Vor dem Wochenende überraschte Recep Tayyip Erdoğan die Türken mit einer Bitte: Man solle nun die harten Bandagen wegpacken und die "heißen Eisen" kühlen; Versöhnung sei angesagt nach einem äußerst harten Wahlkampf. Am Sonntag versuchte dann ein Mob in Ankara den Oppositionsführer zu lynchen. Einer der Schläger wurde schon identifiziert: Er gehört zu Erdoğans Regierungspartei AKP.
Monatelang hat die AKP die Opposition pauschal unter Terrorverdacht gestellt, Erdoğan hat polarisiert, wo er nur konnte. Nun will er sich davon reinwaschen. Aber das Gift ist ausgelegt, die Gesellschaft tief gespalten. Angst und Unsicherheit haben sich breitgemacht, und nationalistische Schlägertrupps fühlen sich im Recht.
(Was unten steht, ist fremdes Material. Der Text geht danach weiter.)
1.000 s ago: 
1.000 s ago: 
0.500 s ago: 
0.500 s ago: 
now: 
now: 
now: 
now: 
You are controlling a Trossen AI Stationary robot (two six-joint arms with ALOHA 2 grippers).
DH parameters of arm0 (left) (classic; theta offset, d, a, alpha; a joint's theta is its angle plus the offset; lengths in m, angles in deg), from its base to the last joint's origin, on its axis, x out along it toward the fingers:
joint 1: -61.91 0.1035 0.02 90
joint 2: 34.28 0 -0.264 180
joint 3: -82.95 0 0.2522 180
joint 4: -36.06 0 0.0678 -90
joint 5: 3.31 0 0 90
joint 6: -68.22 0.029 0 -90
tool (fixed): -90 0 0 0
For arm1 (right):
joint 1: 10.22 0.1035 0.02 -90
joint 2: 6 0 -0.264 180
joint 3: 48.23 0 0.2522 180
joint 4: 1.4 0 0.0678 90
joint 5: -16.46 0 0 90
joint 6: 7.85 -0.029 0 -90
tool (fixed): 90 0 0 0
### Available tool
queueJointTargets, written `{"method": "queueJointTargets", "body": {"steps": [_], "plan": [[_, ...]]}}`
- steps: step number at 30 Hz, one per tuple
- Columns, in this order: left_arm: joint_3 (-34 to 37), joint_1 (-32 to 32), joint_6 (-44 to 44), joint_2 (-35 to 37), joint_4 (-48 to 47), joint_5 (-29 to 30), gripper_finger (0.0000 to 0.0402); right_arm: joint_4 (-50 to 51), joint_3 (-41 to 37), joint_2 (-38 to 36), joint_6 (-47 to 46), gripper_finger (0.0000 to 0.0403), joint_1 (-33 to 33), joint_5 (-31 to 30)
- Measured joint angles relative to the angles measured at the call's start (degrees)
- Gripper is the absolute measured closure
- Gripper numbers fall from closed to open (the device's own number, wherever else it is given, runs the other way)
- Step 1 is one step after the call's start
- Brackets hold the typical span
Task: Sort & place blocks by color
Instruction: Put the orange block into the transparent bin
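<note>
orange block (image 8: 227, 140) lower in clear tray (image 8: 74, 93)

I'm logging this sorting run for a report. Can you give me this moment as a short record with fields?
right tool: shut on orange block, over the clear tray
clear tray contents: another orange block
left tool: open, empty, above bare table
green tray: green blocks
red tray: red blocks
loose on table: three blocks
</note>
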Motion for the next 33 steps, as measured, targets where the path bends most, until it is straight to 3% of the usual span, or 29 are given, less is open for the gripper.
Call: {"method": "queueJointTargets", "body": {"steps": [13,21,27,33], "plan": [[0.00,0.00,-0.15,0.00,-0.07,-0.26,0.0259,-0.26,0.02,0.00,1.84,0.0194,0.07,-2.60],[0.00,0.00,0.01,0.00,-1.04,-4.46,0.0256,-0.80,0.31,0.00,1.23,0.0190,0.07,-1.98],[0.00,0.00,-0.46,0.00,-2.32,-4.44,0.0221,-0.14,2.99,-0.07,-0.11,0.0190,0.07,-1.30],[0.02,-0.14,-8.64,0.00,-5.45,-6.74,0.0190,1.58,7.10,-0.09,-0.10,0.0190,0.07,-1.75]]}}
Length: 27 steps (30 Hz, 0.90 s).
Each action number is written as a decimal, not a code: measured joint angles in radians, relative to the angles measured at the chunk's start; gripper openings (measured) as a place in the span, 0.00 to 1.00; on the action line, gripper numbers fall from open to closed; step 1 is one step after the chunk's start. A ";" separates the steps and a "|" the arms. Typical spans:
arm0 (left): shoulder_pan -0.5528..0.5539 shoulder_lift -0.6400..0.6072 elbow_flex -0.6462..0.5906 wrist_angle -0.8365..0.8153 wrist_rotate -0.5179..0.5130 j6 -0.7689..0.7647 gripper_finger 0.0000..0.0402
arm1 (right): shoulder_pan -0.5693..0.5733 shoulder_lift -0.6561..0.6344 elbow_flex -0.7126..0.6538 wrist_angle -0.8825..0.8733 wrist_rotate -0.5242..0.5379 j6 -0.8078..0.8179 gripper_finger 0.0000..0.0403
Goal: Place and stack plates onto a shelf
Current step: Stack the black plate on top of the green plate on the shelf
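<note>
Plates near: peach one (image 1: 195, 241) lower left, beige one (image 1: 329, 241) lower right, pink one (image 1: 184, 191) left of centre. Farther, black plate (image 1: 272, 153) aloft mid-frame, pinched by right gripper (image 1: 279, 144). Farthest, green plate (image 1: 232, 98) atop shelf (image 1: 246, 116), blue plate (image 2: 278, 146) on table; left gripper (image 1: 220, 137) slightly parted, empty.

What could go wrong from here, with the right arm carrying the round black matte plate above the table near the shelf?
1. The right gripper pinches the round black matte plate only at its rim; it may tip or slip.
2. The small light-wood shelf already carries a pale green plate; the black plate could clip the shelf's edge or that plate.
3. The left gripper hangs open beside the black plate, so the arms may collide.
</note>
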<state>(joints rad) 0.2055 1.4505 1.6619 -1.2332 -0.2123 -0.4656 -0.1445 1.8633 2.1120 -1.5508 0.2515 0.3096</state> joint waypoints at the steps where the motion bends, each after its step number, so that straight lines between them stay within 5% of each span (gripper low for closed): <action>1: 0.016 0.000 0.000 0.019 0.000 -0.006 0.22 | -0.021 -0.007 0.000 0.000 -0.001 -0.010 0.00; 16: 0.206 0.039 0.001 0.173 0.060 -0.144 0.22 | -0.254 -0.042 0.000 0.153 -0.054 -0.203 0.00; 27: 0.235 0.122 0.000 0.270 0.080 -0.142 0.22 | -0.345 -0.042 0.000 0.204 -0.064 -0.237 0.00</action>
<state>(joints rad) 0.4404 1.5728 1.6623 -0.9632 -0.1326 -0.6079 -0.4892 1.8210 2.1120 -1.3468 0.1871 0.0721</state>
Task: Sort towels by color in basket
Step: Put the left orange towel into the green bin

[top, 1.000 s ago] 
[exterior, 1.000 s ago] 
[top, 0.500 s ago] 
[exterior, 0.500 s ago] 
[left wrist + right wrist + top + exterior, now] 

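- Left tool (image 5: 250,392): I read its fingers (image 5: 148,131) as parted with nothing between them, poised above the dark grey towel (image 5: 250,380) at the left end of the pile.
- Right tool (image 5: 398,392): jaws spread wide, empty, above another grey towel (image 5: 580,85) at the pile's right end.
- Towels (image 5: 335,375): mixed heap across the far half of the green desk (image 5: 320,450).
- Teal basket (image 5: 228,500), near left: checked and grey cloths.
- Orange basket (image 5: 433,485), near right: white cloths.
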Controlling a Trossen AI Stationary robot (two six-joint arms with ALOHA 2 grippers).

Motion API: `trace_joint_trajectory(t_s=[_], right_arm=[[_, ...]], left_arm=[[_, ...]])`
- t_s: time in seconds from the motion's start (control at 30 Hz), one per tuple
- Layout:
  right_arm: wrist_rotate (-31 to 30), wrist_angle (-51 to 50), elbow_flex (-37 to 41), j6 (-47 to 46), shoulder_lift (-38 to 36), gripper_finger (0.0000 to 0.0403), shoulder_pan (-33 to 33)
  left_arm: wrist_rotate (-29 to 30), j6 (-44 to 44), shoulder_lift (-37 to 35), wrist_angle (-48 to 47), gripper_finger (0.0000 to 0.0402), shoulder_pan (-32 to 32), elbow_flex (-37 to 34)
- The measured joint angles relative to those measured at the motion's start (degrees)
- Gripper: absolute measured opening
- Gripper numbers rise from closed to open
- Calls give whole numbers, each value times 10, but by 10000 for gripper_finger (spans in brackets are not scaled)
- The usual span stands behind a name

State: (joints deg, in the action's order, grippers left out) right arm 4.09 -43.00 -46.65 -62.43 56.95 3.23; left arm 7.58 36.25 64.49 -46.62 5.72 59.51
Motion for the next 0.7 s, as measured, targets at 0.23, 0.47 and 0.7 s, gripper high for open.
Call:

Erdoğans Friedensappell klingt ohnehin hohl, solange der Präsident dem neuen Bürgermeister von Istanbul den Handschlag verweigert. Die AKP verlangt immer noch eine Wahlwiederholung. Sie hat den Machtwechsel nicht akzeptiert, und sie ist offenbar nicht bereit, aus eigenen Fehlern zu lernen. In einem neuen Wahlkampf würde sie gewiss wieder Gift und Galle spucken. Die oberste türkische Wahlbehörde kann dies verhindern, indem sie der Regierung die Stirn bietet. Es wäre eine demokratische Premiere und ein echter Beitrag zum Frieden in der Türkei.